The inner experience of recollection has been described most beautifully as a journey of the alone into the Alone. It is when all attachment to what is foreign to Self recedes, willingly or by force, that the soul no longer looks outwards, but inwards. And as we move to where we look, we proceed to journey inward. But, if undertaken, ‘how’ is this journey? That is, how does it feel? We are not yet at “journey’s end”, but on the journey. And here, all experience is marked by a modality of feeling; it is either enjoyable or not, it is either pleasant or not, euphoric or dysphoric, loved, hated, or feared. If the journey is a journey into ourselves, it will be coloured by how we relate to ourselves. Do we love ourselves, or do we hate ourselves? Do we yearn to be with ourselves, or do we fear what is hidden within ourselves? Do we trust ourselves, or do we only put our trust into what is other? As Aristotle would ask, do we relate to ourselves as to a friend?
It is according to how our dispositions lie in this regard, that the journey gains its colour. And this will determine, whether in pursuing the Good, we are flooded with a feeling of absolute connection, or with a feeling of absolute disconnection. Approaching our selves by ourselves, do we love what we are approaching? Or do we seek to flee from what we are approaching?
Let me share an experience, of many years ago.
The room was dimly lit, as I was dragged into myself at an unexpected speed. With a rapid pace, all that connected me to the World outside fell away. All false identification, with ideas, beliefs, people, body, or any material affair, became more and more distant, until eventually it was all inaccessible. I was alone in the room, eye turning inward, yet I felt fear as I sensed my attachments to all that is other from myself fall away. Other people, mere acquaintances, and deepest loved ones, all were fading from my consciousness. I identified with them, and as all identification with what is other than self was falling away, so too were my closest others. I was alone, as in a different universe, forever distanced from all I held dear in this world. Forever locked away. In a similar manner, my body was taken from me, not calmly, but accompanied by physical pain. In Plato’s Phaedo it is said that those purified will leave their body gladly and easily, while those un-pure will cling to it and be torn from it with violence. With such violence, each nerve flipped into dysphoria, as my body was being taken. I was not prepared, nor was I willing to accept what was happening. “The alone into the alone”, it is said. But how could I have known at the time, that the road is marked by such pain and fear?

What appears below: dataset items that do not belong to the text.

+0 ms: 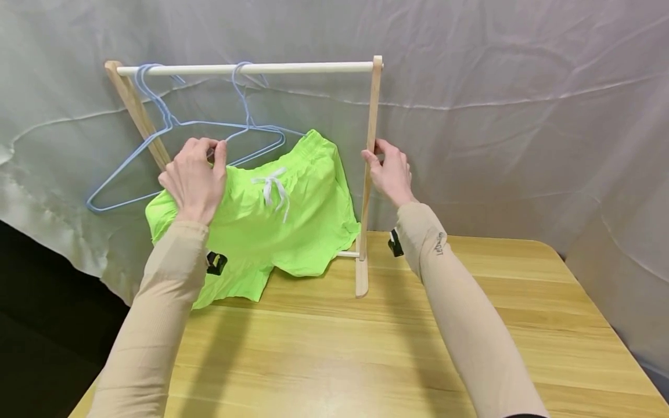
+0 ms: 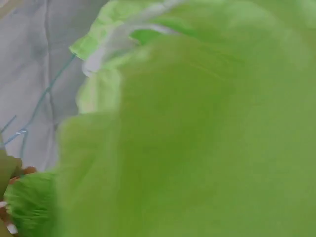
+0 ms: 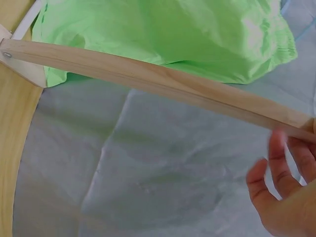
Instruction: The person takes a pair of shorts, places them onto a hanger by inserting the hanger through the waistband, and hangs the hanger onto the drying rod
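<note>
Bright green shorts (image 1: 292, 215) with a white drawstring bow (image 1: 269, 186) hang from a blue wire hanger, their right waistband end over it. My left hand (image 1: 193, 180) pinches the left end of the waistband near the hanger wire. In the left wrist view its fingers show at the lower left edge beside bunched waistband (image 2: 32, 202); the shorts fill most of that view. My right hand (image 1: 392, 171) grips the right wooden post (image 1: 372, 116) of a small clothes rack, thumb in front. The right wrist view shows the post (image 3: 163, 81) running to those fingers.
More blue wire hangers (image 1: 130, 157) hang at the left of the rack's white rod (image 1: 313, 68). The rack's foot (image 1: 362, 278) stands on a wooden table (image 1: 334, 354). Behind it hangs a grey cloth (image 1: 496, 145). A dark area lies past the table's left edge.
</note>
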Action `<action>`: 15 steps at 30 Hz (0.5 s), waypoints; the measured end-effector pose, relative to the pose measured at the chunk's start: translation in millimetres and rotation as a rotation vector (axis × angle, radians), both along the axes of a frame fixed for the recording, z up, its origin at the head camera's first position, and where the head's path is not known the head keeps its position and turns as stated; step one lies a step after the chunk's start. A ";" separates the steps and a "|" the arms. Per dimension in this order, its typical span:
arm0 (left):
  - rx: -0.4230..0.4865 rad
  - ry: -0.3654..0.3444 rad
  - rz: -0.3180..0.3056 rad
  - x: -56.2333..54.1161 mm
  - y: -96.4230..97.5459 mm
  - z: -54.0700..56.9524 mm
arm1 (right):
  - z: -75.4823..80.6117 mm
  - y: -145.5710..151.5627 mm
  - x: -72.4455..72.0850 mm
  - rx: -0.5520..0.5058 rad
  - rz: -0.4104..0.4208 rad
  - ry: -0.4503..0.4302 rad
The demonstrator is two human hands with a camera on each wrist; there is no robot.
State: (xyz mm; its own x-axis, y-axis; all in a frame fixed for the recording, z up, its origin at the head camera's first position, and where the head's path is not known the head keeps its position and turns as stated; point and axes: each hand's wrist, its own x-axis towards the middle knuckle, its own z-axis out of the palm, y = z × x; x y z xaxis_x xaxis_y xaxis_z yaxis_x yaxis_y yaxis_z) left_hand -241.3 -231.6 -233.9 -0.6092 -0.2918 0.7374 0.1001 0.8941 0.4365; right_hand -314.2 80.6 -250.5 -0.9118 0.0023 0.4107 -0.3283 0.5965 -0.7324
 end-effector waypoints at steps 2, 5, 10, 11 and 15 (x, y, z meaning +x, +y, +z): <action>0.012 -0.025 -0.013 4.9 3.5 1.6 | 0.7 3.3 0.5 -0.014 0.045 -0.001; 0.018 -0.029 -0.050 14.3 12.0 0.5 | -3.8 12.9 4.5 -0.037 0.130 0.007; 0.009 0.071 -0.205 31.9 35.6 -17.0 | -31.0 34.5 21.2 -0.048 0.241 0.005; 0.009 0.092 -0.254 35.8 41.3 -23.3 | -39.1 39.3 26.7 -0.042 0.254 0.003; 0.004 0.049 -0.455 52.5 58.7 -55.0 | -73.4 55.7 55.6 0.024 0.297 -0.039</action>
State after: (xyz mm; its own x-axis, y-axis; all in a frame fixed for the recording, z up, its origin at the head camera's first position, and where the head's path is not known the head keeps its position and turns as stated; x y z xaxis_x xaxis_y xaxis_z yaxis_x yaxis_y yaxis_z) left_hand -188.8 -172.9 -289.0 -0.6405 -0.0052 0.7680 0.5028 0.7530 0.4244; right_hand -258.6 136.3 -323.9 -0.8860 -0.2765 0.3723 -0.4634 0.4956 -0.7346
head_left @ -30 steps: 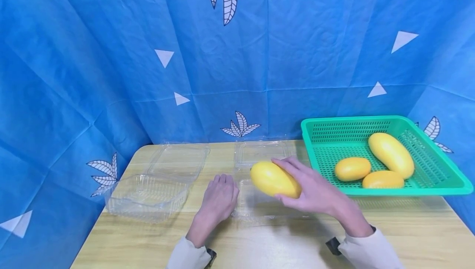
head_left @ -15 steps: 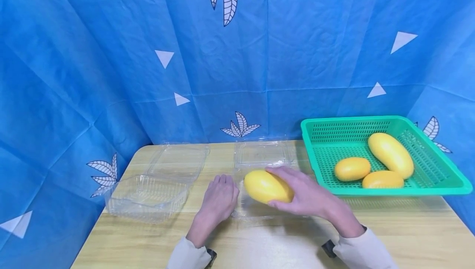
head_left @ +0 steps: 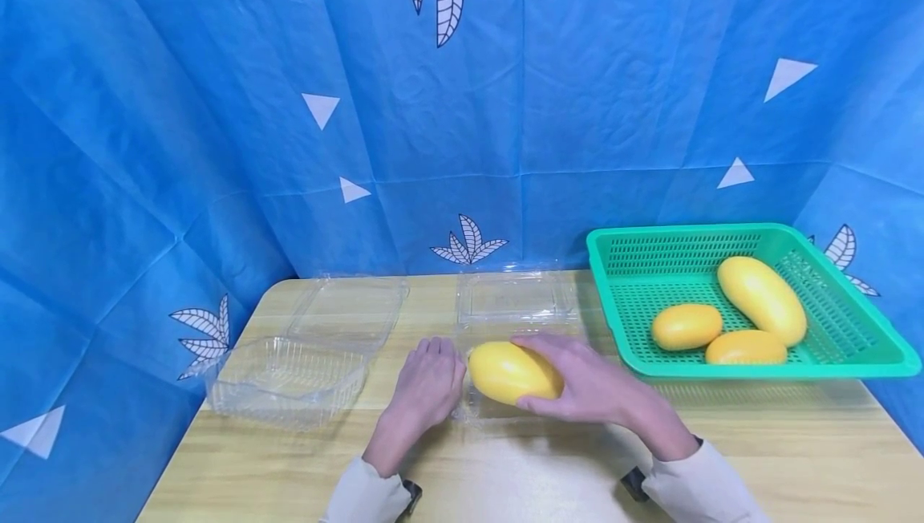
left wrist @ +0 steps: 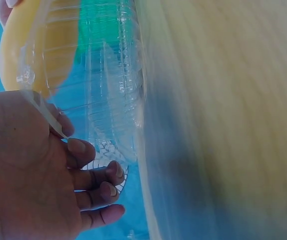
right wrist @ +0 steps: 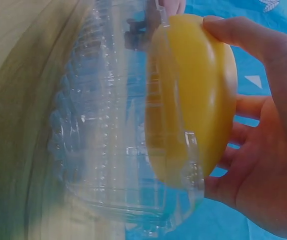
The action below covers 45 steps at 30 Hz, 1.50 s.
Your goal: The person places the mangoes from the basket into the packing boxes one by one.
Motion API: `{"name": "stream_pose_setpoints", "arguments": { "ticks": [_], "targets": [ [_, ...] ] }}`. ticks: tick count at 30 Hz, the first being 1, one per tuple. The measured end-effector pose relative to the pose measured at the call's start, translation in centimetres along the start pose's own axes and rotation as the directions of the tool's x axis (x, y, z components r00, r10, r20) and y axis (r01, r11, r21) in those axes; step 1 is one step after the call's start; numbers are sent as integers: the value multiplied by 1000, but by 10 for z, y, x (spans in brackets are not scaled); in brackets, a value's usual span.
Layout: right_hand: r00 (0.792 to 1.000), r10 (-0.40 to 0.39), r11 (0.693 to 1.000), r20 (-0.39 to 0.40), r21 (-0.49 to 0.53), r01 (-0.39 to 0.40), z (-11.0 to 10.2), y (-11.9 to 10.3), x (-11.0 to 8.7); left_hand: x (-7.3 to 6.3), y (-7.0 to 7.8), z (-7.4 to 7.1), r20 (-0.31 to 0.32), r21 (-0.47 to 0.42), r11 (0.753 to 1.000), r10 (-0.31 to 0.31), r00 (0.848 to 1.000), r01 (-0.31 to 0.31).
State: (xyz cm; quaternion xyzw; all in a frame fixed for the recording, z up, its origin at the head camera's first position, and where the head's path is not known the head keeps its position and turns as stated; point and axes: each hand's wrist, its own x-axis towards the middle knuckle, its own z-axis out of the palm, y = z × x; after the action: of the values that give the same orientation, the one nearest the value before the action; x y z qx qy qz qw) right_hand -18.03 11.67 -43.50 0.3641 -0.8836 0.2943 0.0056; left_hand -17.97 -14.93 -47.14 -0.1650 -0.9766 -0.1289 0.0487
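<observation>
A plump yellow mango [head_left: 514, 375] is gripped by my right hand [head_left: 588, 383], thumb on its near side and fingers round the far side. In the right wrist view the mango [right wrist: 196, 95] is at the mouth of a clear plastic clamshell box [right wrist: 108, 150], its lower side below the rim. The box's lid [head_left: 516, 296] lies folded back behind it. At the left side of this box is my left hand [head_left: 427, 383]. The left wrist view shows the box's rim [left wrist: 51, 117] pinched between that hand's thumb and fingers.
On the left stands a second open clamshell box [head_left: 285, 395], its lid [head_left: 350, 306] laid back. A green perforated basket [head_left: 794, 371] at the right holds three yellow fruits, one long mango [head_left: 761, 298] among them. Behind the wooden table [head_left: 534, 483] hangs a blue curtain [head_left: 577, 106].
My right hand has moved left and downward with the mango, bringing it into the mouth of the middle box. My left hand has stayed at the box's rim.
</observation>
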Motion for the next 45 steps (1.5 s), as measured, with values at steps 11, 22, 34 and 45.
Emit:
{"name": "stream_pose_setpoints", "arguments": {
  "ticks": [11, 22, 34, 45],
  "targets": [
    [999, -15, 1000, 45, 5, 15, 8, 4, 1, 2, 0, 1, 7, 2, 1000, -7, 1000, 7],
    [993, 20, 1000, 115, -2, -20, 11, 1, 0, 1, 0, 0, -10, -12, 1000, -20, 1000, 20],
    [978, 70, 997, 197, -21, -68, 20, -2, -1, 1, 1, 1, -16, -23, 999, -23, 1000, 23],
    [973, 85, 996, 213, -12, -84, 25, -4, 0, 0, 1, 1, -30, 7, 1000, -12, 999, 12]
  ]
}}
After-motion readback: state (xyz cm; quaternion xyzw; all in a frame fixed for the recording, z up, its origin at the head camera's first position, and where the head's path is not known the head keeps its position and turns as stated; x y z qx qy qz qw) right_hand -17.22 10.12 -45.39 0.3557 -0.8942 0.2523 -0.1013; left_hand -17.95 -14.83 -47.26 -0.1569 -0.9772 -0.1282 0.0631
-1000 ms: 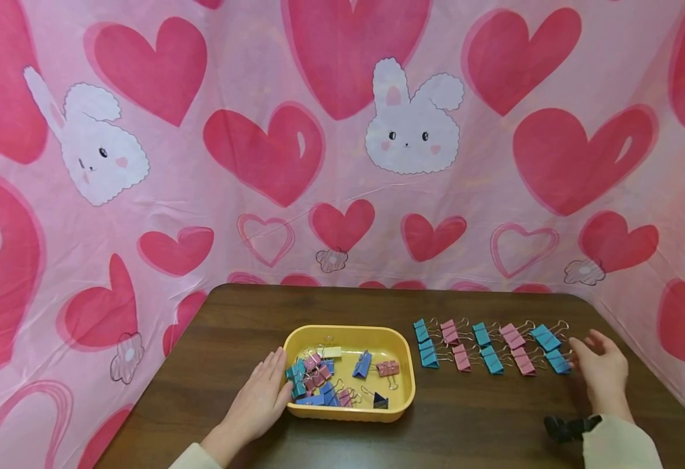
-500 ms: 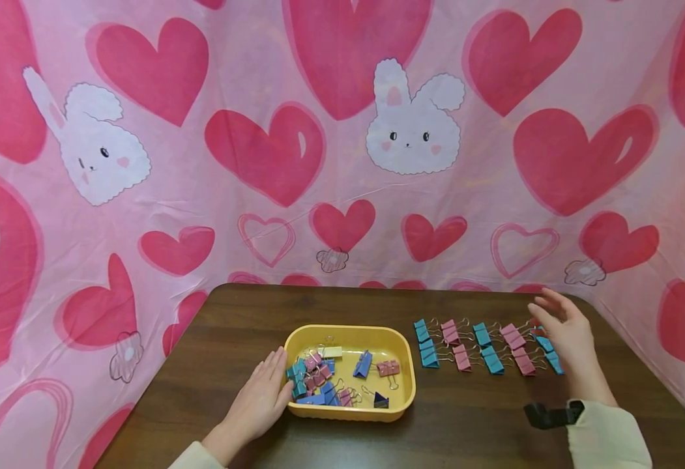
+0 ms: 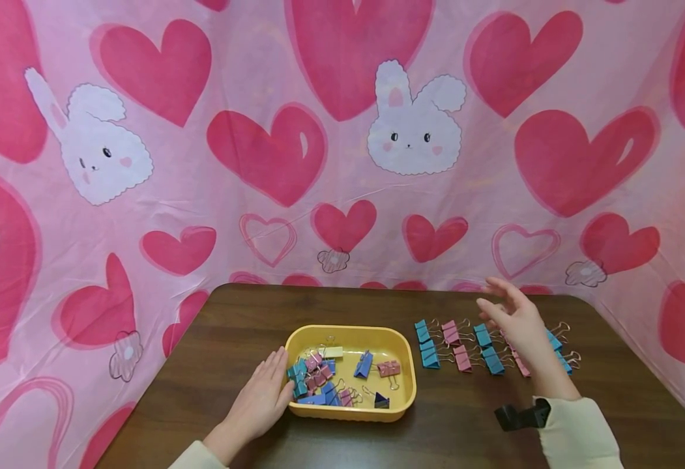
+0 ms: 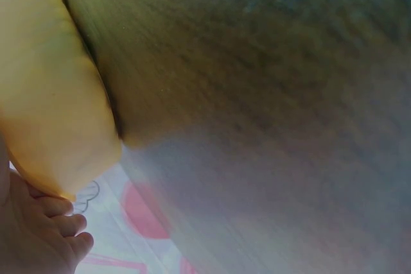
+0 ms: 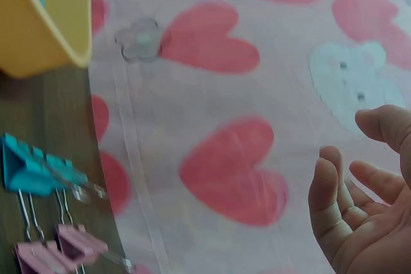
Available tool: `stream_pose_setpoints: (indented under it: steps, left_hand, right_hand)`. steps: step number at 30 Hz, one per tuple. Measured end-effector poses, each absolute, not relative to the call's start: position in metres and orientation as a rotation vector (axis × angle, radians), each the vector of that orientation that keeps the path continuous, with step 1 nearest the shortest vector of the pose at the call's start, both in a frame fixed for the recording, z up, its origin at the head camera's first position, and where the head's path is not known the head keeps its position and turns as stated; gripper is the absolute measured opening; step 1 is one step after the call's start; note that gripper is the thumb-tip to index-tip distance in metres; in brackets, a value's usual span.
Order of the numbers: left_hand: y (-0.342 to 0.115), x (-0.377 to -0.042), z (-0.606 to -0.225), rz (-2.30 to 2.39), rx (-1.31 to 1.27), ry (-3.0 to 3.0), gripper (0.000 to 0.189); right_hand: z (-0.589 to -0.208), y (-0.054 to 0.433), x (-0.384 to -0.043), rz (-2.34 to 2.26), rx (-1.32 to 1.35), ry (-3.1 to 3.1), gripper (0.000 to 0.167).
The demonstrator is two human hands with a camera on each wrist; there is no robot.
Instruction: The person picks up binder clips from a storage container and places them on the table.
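My left hand (image 3: 262, 391) rests with straight fingers against the left wall of a yellow plastic tray (image 3: 409, 384). Inside the tray lie loose binder clips: a teal and pink pile at the left, a blue clip (image 3: 363, 365), a pink clip (image 3: 388, 369) and a dark clip (image 3: 380, 400). To the right, my right hand (image 3: 518, 322) hovers above two rows of binder clips with nothing in its loosely bent fingers. It hides part of the right-hand pink pair. Teal clips (image 3: 429, 355) and pink clips (image 3: 462, 358) alternate by column, handles pointing right.
The dark wooden table (image 3: 248, 309) reaches back to a pink curtain (image 3: 342, 195) printed with hearts and rabbits. A black strap mount (image 3: 521, 415) sticks out from the right wrist, near the pale sleeve (image 3: 579, 426).
My right hand has moved left from the far right teal clips, rising over the rows, and those teal clips are showing again. The left hand and the tray have stayed put.
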State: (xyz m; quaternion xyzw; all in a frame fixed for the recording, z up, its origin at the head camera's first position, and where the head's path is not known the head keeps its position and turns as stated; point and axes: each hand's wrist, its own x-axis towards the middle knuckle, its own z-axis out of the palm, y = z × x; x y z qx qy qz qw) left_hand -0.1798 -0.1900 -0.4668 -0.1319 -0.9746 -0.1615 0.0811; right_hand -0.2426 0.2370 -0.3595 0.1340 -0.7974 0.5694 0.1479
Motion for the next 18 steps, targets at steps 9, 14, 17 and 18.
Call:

The thought got hold of me, that this was Evil itself. This process of turning inward towards Self, of dissolution, that this was to be resented and resisted with all the force I had. Looking back, I see here clearly, the root of all destructive inversion of values. The inversion that lies at the root of our cultural drift, the one that feeds our dogma: that life must turn against Life. That the self must be renounced, for the sake of all that is Other. What is most high and Good, the Alone, is perceived as most Evil. And what is most to be loved, is feared with every fiber of one’s being. The flow of Life is resisted, by our imposed control. As one could say; the ego, imposing its petty tyranny on the immeasurable force of the Self.
Looking back, I see here clearly the root of all Evil, understood as life turning against Life. What Michel Henry would call barbarism; this desire, born in us when forced to undergo ourselves, to no longer want this undergoing, to be done with it. And thus, to no longer want ourselves. For we are nothing, but this self-undergoing. To no longer want to undergo ourselves, not to kill ourselves, but to flee from ourselves in the most violent manner possible. Here, the silent desire is born, to exit ourselves, to flee into what is Other, into the world, into the body, into opinion.
In these experiences, you realize that the fear of death, is the same as the fear of Life. You fear the dissolution of the body, and the loss of connection to this world, the loss of attachment to other selves roaming this earth. And as such, you fear the Alone, you fear being with Life and with nothing else. You fear being with your Self, and with nothing else. You fear having to undergo Life, all by yourself.
As it is said:
“any man whom you see resenting death was not a lover of wisdom, but a lover of the body.”
(Plato, Phaedo, 68c)
You must remember, that the Platonic conception of the body is a mature one, signifying the vehicle of attachment through which the Soul attaches itself to what is other than itself. It is this that we have come to love, it is this that we are taught to adore, and it is this, that makes us resist the journey. It is this hatred and fear of ourselves, and this love of body, “that is like the other” (Plato, Phaedo, 79e), that prevents us from reaching journey’s end. It is this resistance to what Is, that turns eternal bliss, into eternal torment.
It is claimed that the philosopher, possessing wisdom, will gladly journey inward, and be granted a smooth journey. But we must not forget, that philosophy is a love of wisdom. Know thyself, it is said. But in order to know oneself, one must be willing to love oneself. The hardest task, and the hardest journey. But the only one worth undertaking.